Give me your crazy movie theories

Well they couldn’t have deleted ALL memory, because there are cars that think they are famous people, like Bob Costas. I like the idea that a dead Bob Costas is that cars brain.

Not really a movie, but I’m pretty sure Kate Winslet is actually in love with me.

But not when the book came out years before, where it was specifically mentioned (and proven false*).

The movie doesn’t have to follow the book, but the trope of a robot believing he’s real had been a part of science fiction for years before the movie: Bary Longyear’s Science Fiction Writer’s Workshop I: A Guide to Fiction Mechanics, published two years before the movie, called the idea a cliche best to be avoided.

*I always thought Dick missed a chance here.

I like that idea. It’s genius dude.

When the idea was first broached, I shoved it into the realm of “Fan disbelief”. I don’t care if it’s true or not. I think it’s dumb and I won’t acknowledge it.

But now I kind of like the idea. So the real question is, at the end does Deckard KNOW he’s a replicant? We can out together the clues, but does he?

Speaking of James Bond … this isn’t my idea, obviously, and I’m pretty sure it’s been mentioned here elsewhere, but …

… the character of Mason in The Rock is actually James Bond, as in Sean Connery’s Bond. Imprisoned by the States for whatever reason and completely disavowed by the British government – as you do when an agent goes rogue.

Neo never left the Matrix.

Morpheus, Trinity, Zion, it’s all a “rat maze” to get The One to re-enter the Source (or whatever the techy mumbo-jumbo stuff was).

When Neo finally gets to The Architect, and is given his Choice (“door-to-the-left/door-to-the-right”), it didn’t matter which way he went; it all led to the Source.

On a similar note, I like a theory posted posited by someone that Jules from Pulp Fiction was actually Nick Fury undercover to get ahold of the Tesseract, which was the glowing thing in the box that is never actually shown. His goal was to get ahold of it and then just disappear back to SHEILD wish is why he told Vincent that story at the end about how he was going to get out of the game.

Another one from Cracked.

Ferris Bueller’s Day Off takes place almost entirely in Cameron’s head. There is no Ferris Bueller. He is a fantasy made up by Cameron. Basically Ferris is what a lonely introverted depressed teen might think popular people are like: Doors open for them, everyone loves them, or at least thinks about them a lot, and they coast through life without too much effort. Cameron did skip scholl that day, but did nothing more but lie around and fantasize.

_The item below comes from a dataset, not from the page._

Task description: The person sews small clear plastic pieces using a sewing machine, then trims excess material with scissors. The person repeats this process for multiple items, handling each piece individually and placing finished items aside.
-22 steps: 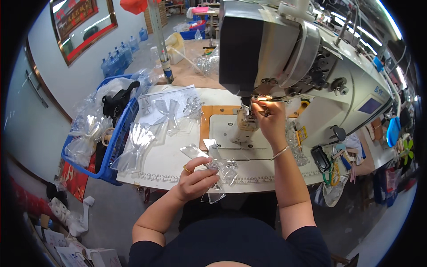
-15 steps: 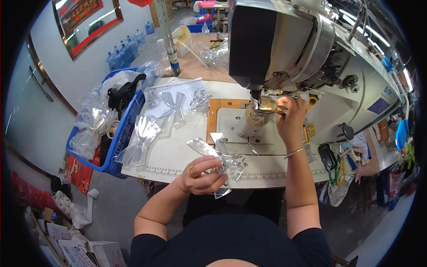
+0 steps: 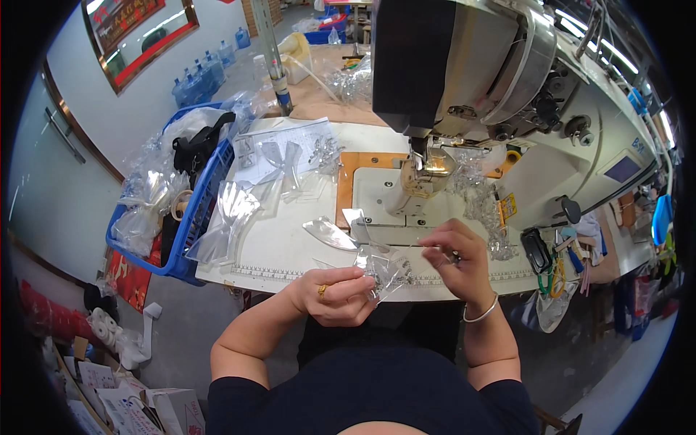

Sloan probably does exist, but she’s just some girl Cameron dreams about but has said less than six words too.

Thank you!

Only partly related to movies but, I know “The Green Mile”…the term itself…is a metaphor for life. (You walk a ‘green mile’ before you die)

But I wonder if “The Long Walk” is also the same. A long walk where you try and outlive your friends.

The phrase “The Green Mile” was coined by Stephen King for book. It has no other meaning other than that the floor in the prison was painted green.

From the book:

“We each owe a death — there are no exceptions. But, oh God, sometimes the Green Mile seems so long.”

“I think about all of us. Walking our own Green Mile, each in our own time.”

I’ve always been partial to the idea that the events in Cabin in the Woods is the real reason characters in horror movies always make such bone headed decisions.

In the Scream movies, it was always my belief that Randy is the real mastermind behind all of the killings. He’s really a psycho who wants to experience a horror movie in real life, so he convinces the actual killers to go on their rampages. It started getting difficult for him to keep a straight face partway through 2, so he faked his own death. After all, we didn’t actually see him get killed, or see a body, just him getting dragged into a van, the van rocks, then there is blood splatters. This also explains why he appears older in the video his sister shows Sydney in Scream 3.

Both of those quotes are referring to the prison.

Here was one of my theories … from a different thread (re: The Warriors):

I’ve heard it theorized (maybe on Cracked) that Ferris is Cameron’s Tyler Durden. So some of Ferris’s actions are just imagined by Cameron, and some Ferris’s actions are things that actually Cameron does. I’m guessing this doesn’t hold up on a rewatch, but I thought that was interesting.

It’s obviously the case King uses “green mile” as a metaphor for the length of one’s life, but that is not exactly a crazy theory, it’s rather plainly stated in the text of the book.

The crazy theory is that “The Long Walk” refers to life. I just used “The Green Mile” as an example of him also using it.

I am firmly convinced Jerry, Elaine, Kramer, and George died in a plane crash at the end of Seinfeld, and the trial and their sitting in a prison cell talking about nothing is their afterlife. And I think it is BRILLIANT, and richly deserved, if not worse - but as they were not actively malevolant, just self-centered - OK, spend eternity (purgatory?) together in that cell :p.